• Required action:
Reproduce verbatim the lines of the material below, starting at the line with "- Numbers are" and ending at the line with "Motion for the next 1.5", both inclusive; skip the rest.

• Supplied material:
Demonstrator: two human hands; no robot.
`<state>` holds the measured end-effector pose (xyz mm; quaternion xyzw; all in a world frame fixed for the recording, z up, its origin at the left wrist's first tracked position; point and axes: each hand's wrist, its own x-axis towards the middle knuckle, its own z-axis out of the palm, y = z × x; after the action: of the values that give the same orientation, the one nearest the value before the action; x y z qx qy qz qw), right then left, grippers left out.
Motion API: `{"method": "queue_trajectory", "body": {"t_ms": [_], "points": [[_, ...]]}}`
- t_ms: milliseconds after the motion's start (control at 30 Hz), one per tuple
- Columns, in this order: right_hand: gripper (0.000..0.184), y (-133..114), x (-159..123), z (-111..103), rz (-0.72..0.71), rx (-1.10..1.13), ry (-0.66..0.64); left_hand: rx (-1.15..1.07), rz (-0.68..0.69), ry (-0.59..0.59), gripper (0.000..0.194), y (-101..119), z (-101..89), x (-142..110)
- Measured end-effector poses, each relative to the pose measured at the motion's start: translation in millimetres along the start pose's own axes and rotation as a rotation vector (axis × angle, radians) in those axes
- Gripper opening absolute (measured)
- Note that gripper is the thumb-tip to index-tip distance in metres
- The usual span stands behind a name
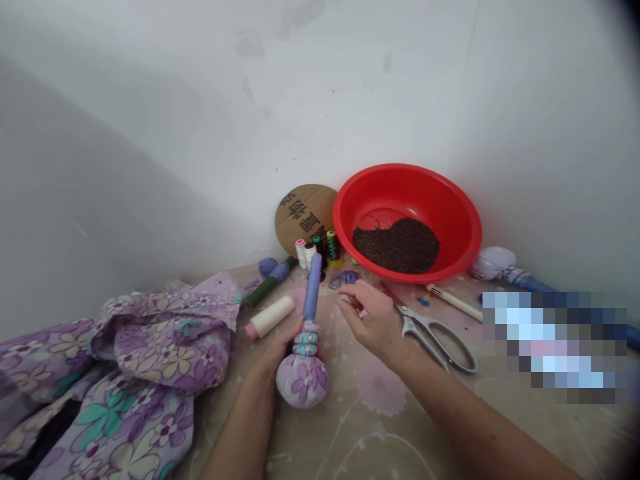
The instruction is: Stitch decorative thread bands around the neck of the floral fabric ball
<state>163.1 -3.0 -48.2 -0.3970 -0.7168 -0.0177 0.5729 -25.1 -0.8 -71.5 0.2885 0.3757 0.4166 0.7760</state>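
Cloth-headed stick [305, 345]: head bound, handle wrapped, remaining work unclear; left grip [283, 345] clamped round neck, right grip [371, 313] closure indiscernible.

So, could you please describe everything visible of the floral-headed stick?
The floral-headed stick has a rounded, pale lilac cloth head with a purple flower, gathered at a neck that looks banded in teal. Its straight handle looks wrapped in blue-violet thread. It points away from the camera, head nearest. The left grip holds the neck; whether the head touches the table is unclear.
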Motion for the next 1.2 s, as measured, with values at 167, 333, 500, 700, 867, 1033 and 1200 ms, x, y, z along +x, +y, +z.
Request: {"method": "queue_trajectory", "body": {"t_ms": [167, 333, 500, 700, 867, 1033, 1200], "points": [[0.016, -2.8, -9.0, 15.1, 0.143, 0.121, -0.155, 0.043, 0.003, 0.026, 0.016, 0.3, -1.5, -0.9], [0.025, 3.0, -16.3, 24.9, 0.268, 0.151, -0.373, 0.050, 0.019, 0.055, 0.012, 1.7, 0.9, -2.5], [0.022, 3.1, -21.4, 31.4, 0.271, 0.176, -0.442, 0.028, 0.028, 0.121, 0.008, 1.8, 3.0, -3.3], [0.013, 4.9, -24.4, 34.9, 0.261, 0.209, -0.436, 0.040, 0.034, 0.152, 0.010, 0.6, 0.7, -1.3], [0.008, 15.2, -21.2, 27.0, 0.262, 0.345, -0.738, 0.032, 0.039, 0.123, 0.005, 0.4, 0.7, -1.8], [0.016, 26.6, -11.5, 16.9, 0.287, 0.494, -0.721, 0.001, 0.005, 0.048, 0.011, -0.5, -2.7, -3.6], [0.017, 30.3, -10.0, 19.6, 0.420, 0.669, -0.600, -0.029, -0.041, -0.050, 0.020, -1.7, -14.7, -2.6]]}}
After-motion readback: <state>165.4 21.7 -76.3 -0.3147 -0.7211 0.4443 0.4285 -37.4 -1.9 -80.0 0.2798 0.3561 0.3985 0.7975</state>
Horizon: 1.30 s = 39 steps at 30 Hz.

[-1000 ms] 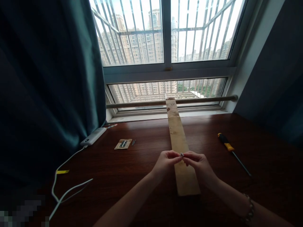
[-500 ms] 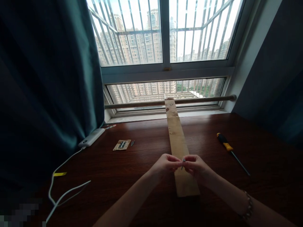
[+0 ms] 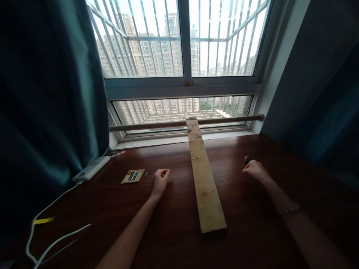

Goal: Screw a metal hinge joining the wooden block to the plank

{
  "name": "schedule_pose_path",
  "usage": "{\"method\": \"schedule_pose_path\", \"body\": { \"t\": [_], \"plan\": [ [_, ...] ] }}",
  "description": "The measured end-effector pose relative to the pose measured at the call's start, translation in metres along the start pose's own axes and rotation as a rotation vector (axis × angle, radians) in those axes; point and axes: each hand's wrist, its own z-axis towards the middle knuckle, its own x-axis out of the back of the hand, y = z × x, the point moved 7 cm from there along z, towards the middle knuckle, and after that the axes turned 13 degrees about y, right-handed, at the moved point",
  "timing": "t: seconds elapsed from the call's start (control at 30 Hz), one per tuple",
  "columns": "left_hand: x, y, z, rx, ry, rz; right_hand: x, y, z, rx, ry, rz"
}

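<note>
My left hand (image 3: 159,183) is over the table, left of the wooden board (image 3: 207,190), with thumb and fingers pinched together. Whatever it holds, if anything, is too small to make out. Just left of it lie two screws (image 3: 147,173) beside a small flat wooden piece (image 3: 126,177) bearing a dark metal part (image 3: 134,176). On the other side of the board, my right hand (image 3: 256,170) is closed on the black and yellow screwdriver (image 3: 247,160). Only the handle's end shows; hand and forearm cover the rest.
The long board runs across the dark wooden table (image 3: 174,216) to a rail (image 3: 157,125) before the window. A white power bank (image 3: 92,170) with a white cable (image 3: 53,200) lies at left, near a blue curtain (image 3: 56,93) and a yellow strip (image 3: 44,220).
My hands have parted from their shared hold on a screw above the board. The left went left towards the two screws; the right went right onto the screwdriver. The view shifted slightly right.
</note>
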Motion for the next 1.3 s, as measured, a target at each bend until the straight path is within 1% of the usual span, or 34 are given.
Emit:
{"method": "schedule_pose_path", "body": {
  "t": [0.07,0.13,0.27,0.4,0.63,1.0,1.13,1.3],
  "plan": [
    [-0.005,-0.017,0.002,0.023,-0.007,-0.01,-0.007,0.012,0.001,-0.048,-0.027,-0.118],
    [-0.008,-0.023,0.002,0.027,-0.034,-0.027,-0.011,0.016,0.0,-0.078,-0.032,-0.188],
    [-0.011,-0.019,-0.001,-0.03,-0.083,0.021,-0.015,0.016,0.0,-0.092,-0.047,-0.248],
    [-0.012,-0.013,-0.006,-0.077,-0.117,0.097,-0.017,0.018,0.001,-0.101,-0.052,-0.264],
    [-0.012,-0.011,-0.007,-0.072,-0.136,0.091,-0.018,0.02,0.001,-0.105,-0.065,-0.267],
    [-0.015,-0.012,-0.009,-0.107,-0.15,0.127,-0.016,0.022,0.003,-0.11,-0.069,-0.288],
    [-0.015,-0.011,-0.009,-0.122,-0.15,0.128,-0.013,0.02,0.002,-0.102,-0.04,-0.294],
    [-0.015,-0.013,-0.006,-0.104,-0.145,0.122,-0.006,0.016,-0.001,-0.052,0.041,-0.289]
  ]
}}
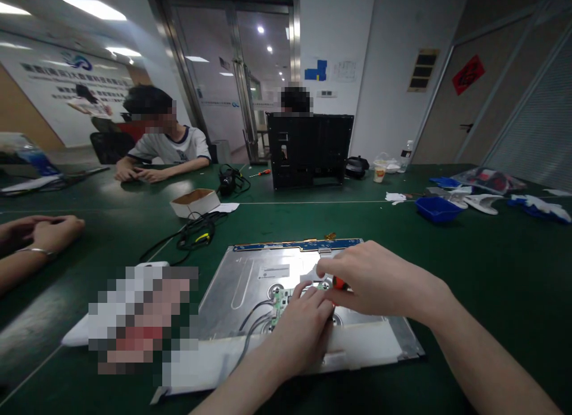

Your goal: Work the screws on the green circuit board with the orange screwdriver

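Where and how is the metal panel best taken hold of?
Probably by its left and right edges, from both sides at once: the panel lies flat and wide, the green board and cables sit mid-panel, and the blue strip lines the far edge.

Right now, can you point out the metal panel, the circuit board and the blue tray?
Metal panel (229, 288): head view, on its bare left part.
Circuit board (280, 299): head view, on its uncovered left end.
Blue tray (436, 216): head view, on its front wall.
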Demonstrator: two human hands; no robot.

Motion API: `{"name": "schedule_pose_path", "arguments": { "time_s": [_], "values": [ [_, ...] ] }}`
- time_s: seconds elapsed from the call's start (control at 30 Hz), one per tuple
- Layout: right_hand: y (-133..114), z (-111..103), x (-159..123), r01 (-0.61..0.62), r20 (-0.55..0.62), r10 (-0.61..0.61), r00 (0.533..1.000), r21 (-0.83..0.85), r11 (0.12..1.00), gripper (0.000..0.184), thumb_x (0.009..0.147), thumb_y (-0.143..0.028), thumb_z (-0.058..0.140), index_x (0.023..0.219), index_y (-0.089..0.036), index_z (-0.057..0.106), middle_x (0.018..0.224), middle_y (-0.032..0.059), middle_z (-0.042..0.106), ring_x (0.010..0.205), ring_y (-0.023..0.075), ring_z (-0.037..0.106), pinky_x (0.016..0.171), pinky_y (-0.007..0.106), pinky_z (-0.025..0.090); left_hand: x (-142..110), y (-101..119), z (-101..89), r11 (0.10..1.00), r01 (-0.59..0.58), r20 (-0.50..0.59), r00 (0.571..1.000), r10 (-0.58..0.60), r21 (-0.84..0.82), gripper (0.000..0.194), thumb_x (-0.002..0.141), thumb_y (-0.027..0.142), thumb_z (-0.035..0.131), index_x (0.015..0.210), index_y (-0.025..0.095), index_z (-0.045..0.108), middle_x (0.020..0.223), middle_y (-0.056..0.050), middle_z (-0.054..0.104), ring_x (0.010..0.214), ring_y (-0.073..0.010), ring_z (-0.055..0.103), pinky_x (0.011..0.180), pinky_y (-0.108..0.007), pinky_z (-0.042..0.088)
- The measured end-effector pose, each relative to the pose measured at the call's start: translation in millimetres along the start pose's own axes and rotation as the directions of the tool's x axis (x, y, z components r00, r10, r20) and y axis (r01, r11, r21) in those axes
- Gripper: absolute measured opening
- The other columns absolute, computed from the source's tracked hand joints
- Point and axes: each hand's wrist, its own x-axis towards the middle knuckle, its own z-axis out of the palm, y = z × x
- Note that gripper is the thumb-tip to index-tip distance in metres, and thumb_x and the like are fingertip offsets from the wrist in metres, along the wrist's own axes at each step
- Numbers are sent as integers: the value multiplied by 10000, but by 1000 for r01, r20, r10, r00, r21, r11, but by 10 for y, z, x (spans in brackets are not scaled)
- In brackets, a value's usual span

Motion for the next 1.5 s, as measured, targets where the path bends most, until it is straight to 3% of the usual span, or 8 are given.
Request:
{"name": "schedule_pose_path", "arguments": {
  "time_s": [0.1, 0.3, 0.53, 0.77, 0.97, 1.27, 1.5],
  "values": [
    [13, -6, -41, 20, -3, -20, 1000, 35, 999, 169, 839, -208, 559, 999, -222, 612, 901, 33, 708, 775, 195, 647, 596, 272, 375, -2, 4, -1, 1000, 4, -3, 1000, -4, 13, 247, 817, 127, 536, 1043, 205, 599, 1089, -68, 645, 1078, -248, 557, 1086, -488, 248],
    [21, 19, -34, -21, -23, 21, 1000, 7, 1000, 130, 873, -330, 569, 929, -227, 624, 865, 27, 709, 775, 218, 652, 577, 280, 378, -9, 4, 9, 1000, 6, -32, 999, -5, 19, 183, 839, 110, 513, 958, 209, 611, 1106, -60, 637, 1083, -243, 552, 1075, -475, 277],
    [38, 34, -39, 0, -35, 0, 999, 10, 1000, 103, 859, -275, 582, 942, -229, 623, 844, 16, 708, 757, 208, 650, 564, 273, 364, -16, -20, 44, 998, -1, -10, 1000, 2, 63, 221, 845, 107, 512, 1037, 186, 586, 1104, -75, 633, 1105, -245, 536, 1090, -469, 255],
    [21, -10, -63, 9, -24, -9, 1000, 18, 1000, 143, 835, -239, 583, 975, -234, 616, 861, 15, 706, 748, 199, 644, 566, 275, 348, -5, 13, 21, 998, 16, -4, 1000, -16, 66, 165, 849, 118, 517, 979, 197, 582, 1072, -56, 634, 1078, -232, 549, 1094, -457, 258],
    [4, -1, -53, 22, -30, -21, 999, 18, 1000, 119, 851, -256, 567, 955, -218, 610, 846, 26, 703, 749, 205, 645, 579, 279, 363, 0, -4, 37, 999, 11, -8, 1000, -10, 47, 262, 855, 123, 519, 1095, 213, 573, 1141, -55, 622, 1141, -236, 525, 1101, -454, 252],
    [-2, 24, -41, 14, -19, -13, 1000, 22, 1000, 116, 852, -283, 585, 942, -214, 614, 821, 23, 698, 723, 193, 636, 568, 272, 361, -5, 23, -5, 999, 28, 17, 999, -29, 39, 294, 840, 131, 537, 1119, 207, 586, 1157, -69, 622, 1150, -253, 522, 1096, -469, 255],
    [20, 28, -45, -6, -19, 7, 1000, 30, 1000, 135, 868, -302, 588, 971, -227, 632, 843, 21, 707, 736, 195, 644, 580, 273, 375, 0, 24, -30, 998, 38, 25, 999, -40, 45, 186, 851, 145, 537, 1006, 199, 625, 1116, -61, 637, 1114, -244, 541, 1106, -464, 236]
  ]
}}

• Response below:
- Numbers are sent as integers: the value multiplied by 10000, but by 1000 for r01, r20, r10, r00, r21, r11, but by 10 for y, z, x (spans in brackets are not scaled)
- In brackets, a value's usual span

Motion for the next 1.5 s, as measured, targets where the path bends most, until it is straight to 3% of the usual span, or 8 are given.

What the exercise asked for is now done.